Batton v. Tennessee Farmers Mutual Insurance

736 P.2d 2, 153 Ariz. 268, 1987 Ariz. LEXIS 157
CourtArizona Supreme Court
DecidedApril 16, 1987
DocketCV-86-0392-PR
StatusPublished
Cited by69 cases

This text of 736 P.2d 2 (Batton v. Tennessee Farmers Mutual Insurance) is published on Counsel Stack Legal Research, covering Arizona Supreme Court primary law. Counsel Stack provides free access to over 12 million legal documents including statutes, case law, regulations, and constitutions.

Bluebook
Batton v. Tennessee Farmers Mutual Insurance, 736 P.2d 2, 153 Ariz. 268, 1987 Ariz. LEXIS 157 (Ark. 1987).

Opinion

FELDMAN, Vice Chief Justice.

Robert and Linda Batton sued their automobile insurer, Tennessee Farmers Mutual Insurance Company (Tennessee Farmers), for breach of contract and bad faith. The trial court dismissed the Battons’ suit on the ground that Arizona-lacked personal jurisdiction over Tennessee Farmers. The court of appeals affirmed the dismissal, concluding “that exercise of jurisdiction in this case would be unconstitutional.” Batton v. Tennessee Farmers Mutual Insurance Co., 153 Ariz. 267, 736 P.2d 1 (Ct.App.1986).

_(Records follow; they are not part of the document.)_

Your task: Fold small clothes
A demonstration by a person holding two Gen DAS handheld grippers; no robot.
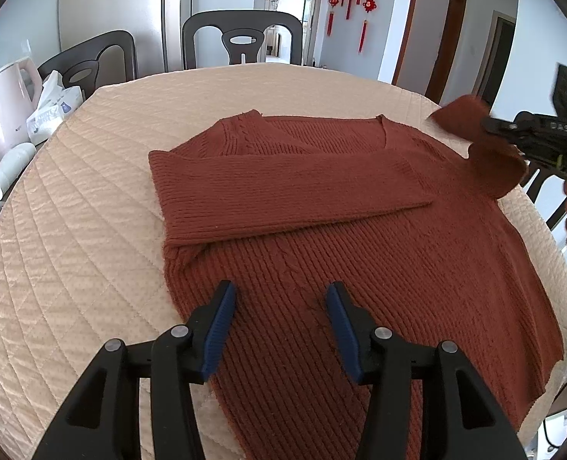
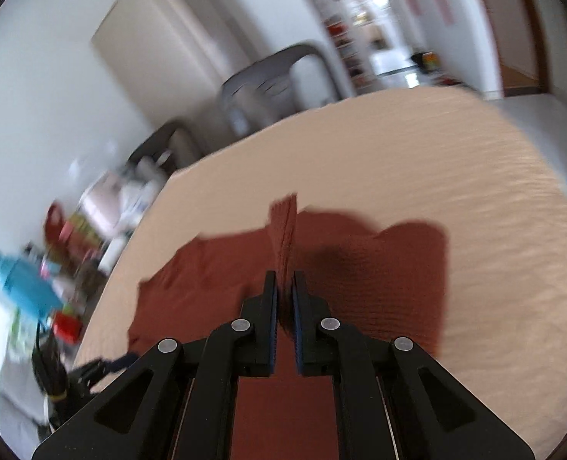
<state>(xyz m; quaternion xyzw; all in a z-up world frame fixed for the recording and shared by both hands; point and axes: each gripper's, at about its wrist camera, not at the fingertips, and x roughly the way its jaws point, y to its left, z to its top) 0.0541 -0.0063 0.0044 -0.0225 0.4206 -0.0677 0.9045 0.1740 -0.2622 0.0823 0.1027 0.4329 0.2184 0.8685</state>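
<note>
A rust-red knit sweater (image 1: 321, 237) lies flat on the quilted beige table cover (image 1: 91, 230). One sleeve (image 1: 283, 191) is folded across its chest. My left gripper (image 1: 281, 295) is open and empty, hovering over the sweater's lower part. My right gripper (image 2: 284, 291) is shut on the sweater's other sleeve (image 2: 285, 230) and holds its cuff up off the table. In the left wrist view the right gripper (image 1: 490, 130) is at the far right with the lifted sleeve (image 1: 471, 130) in it. The right wrist view is blurred.
A pink kettle (image 1: 3, 115), a tissue pack (image 1: 51, 111) and a white roll (image 1: 7, 172) stand at the table's left edge. Dark chairs (image 1: 241, 38) stand behind the table. Cluttered items (image 2: 53, 268) lie off the table's left in the right wrist view.
</note>
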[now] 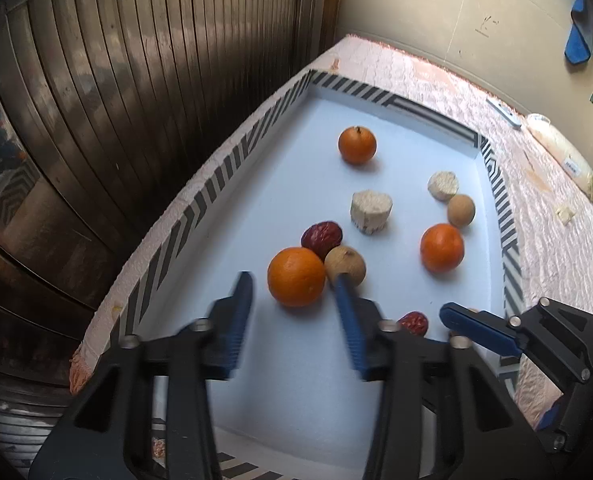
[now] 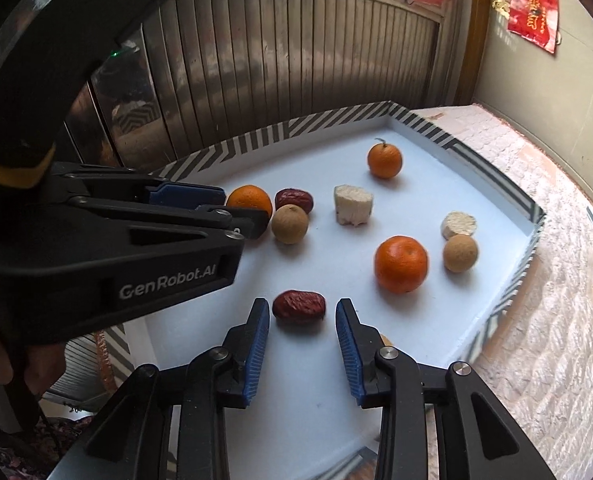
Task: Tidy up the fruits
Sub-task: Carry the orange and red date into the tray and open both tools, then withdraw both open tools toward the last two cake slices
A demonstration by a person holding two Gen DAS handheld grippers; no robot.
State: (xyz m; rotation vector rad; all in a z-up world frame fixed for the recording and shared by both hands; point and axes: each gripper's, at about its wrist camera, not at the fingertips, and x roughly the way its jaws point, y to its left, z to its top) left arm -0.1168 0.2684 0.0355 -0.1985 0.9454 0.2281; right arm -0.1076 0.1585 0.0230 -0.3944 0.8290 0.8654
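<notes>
A white tray [image 1: 416, 128] with a striped rim holds loose fruits. My left gripper [image 1: 294, 288] is open, its fingers on either side of a near orange [image 1: 296, 276], not touching it. A brown longan [image 1: 346, 264] and a red date [image 1: 322, 236] lie just behind it. My right gripper [image 2: 302, 312] is open around a second red date [image 2: 298, 307], which lies between its fingertips. Two more oranges [image 2: 401, 264] [image 2: 384, 160], another longan [image 2: 460, 253] and two pale cut chunks [image 2: 353, 205] [image 2: 458, 224] lie farther out.
The tray [image 2: 492, 168] sits on a pink textured cloth [image 2: 556, 280]. A dark slatted metal shutter [image 1: 136, 80] stands along the tray's left side. A beige wall is at the back. Small items [image 1: 556, 140] lie on the cloth at far right.
</notes>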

We granted review to clarify Arizona’s personal-jurisdiction law under the “minimum contacts” rule of International Shoe Co. v. Washington, 326 U.S. 310, 66 S.Ct. 154, 90 L.Ed. 95 (1945), and to reexamine our law in light of recent decisions. Rule 23(c), Ariz.R.Civ.App.P., 17A A.R.S. (Supp.1986). We have jurisdiction pursuant to Ariz. Const. art. 6, § 5(3) and A.R.S. § 12-120.24.

I. FACTS

Robert Batton (Batton) purchased automobile insurance from Tennessee Farmers while he was a Tennessee resident. Bat-ton’s insurance provided coverage in all 50 states and included medical benefits. Tennessee Farmers issued Batton's policy in Tennessee and, as far as the record discloses, Batton paid all his premiums in Tennessee.

During a 1983 visit to Arizona, Batton was severely injured while riding as a passenger in his brother’s car. Batton’s Arizona attorney requested medical benefits from Tennessee Farmers in January 1984. Tennessee Farmers responded by requesting formal proof of loss and various other information, much of it seemingly irrelevant, from Batton and his brother’s insurer. Eventually, Tennessee Farmers can-celled Batton’s policy, sending notice to his Tennessee address. After additional correspondence with Batton's Arizona attorney, Tennessee Farmers denied Batton's claim for reimbursement of medical expenses on the ground that “the medical portion of [Batton’s] policy is subrogatable,” whatever that means.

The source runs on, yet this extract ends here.